Hollywoodland Apr 27 2016
NOVAK ON HER BACK
Tabloid obsesses over Kim Novak on her psychiatrist’s couch.


In a story entitled “What Kim Novak Won’t Tell Her Psychiatrist,” this issue of Uncensored from April 1962 promises “the most intimate, revealing self-portrait of a guilt-tormented soul that you have ever read.” What does the magazine reveal? Apparently Novak’s father was disappointed to have had a daughter instead of a son. Novak’s father is portrayed as domineering and distant, and this relationship is cited as the cause of all her “neuroses,” from her preference for slacks and shirts over dresses and skirts, to her supposed shame over sex. Even her short hair is blamed on her father—she allegedly cut it off as an expression of self-loathing. But here’s the bit we love: “He is a father who raised no objection when nightclub entertainer Sammy Davis, Jr. showed up at Kim’s home in Chicago with a engagement ring one Christmas.” Yes, this father of hers was truly the lowest of the low.

The story goes on to describe all the various hells Novak put her employers and paramours through, reveals a lifetime of analysis beginning in childhood, and outs her for an alleged late 1950s stint in a psychiatric facility, where she received “mechanical tests”—i.e. an EEG. It finally ends on a melodramatic note: “Kim fled the hospital, fled the analyst, fled the dark memories. She went back to making movies, to throwing temper tantrums. And, on occasion, to more solid things. She went back to the loneliness she dreads. To the big house that is haunted by shapes, people, memories she dare not dredge up and face lest the strain be too much, added to other strains.” You’d almost think journalist Marian Simms was writing a Harlequin novel—a bad one.
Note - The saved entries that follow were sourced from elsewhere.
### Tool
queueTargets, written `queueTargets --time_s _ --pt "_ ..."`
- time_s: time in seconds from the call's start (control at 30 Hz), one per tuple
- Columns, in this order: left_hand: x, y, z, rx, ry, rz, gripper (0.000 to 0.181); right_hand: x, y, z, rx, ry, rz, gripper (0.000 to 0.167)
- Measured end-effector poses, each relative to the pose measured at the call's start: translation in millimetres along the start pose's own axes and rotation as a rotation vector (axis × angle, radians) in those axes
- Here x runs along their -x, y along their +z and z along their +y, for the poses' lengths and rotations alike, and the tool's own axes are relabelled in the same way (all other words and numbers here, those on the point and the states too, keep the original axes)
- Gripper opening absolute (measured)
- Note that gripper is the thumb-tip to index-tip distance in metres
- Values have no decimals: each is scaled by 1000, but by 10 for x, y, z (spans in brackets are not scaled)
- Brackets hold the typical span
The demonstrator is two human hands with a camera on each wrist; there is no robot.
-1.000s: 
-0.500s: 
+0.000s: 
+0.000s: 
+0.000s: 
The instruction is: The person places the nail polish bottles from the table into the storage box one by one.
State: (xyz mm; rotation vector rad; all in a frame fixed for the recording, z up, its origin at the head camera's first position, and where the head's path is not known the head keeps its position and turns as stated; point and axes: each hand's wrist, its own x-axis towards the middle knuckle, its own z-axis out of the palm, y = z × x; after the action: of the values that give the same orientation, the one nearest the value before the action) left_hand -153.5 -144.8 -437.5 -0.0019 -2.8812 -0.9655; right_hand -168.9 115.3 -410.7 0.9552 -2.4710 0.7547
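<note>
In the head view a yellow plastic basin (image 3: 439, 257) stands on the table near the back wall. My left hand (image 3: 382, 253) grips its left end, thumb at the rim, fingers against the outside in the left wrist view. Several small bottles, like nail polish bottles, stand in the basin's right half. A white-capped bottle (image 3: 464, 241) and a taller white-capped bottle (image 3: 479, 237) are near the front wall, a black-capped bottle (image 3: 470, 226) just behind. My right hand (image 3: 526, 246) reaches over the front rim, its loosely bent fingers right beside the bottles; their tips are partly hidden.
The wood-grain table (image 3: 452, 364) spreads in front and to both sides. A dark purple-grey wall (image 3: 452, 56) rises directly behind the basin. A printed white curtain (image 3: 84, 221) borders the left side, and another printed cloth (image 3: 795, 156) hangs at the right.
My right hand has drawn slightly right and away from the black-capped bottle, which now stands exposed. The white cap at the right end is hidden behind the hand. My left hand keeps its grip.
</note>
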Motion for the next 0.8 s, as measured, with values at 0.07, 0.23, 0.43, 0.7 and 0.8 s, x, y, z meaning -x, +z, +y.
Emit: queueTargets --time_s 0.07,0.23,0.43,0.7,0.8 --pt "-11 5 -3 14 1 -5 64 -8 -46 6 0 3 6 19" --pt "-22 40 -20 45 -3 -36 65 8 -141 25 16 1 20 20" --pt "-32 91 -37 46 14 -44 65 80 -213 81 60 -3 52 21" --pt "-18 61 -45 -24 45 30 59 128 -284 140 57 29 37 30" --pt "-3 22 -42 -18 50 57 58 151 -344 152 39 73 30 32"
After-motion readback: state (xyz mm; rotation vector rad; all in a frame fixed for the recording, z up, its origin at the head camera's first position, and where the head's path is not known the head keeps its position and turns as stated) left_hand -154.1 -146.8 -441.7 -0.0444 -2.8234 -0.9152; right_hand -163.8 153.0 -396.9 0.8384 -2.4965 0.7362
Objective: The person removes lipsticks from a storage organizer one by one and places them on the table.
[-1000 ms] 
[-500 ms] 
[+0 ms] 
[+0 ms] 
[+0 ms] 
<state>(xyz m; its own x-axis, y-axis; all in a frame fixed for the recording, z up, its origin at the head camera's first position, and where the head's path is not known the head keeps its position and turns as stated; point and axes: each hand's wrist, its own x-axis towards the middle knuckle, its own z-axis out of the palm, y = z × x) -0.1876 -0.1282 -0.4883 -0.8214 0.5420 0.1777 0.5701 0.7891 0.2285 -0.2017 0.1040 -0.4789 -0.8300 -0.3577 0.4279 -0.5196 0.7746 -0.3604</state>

Uncensored offers readers much more than Kim Novak. Journo Ken Travis takes down King Edward VIII and his wife Wallis Simpson in a story rather amusingly titled “Those Royal Money Grubbing Windsors,” raking them over the coals for being filthy rich but too stingy to even pick up a dinner check. Elsewhere in the issue Hitler’s Heirs author Paul Meskil offers a story claiming with 100% certainty that Nazi criminal Martin Bormann was hiding in Argentina. But embarrassingly, Bormann was nowhere near South America—he died in Berlin at the end of World War II, but his body wasn’t found and identified until 1972. You also get letters from readers, photos of Vikki Dougan doing the twist, trans pioneer Coccinelle showing off her cleavage, a really cool 8mm movie advert that bizarrely misidentifies a California blonde type as Romanian-Tatar dancer Nejla Ates, and more.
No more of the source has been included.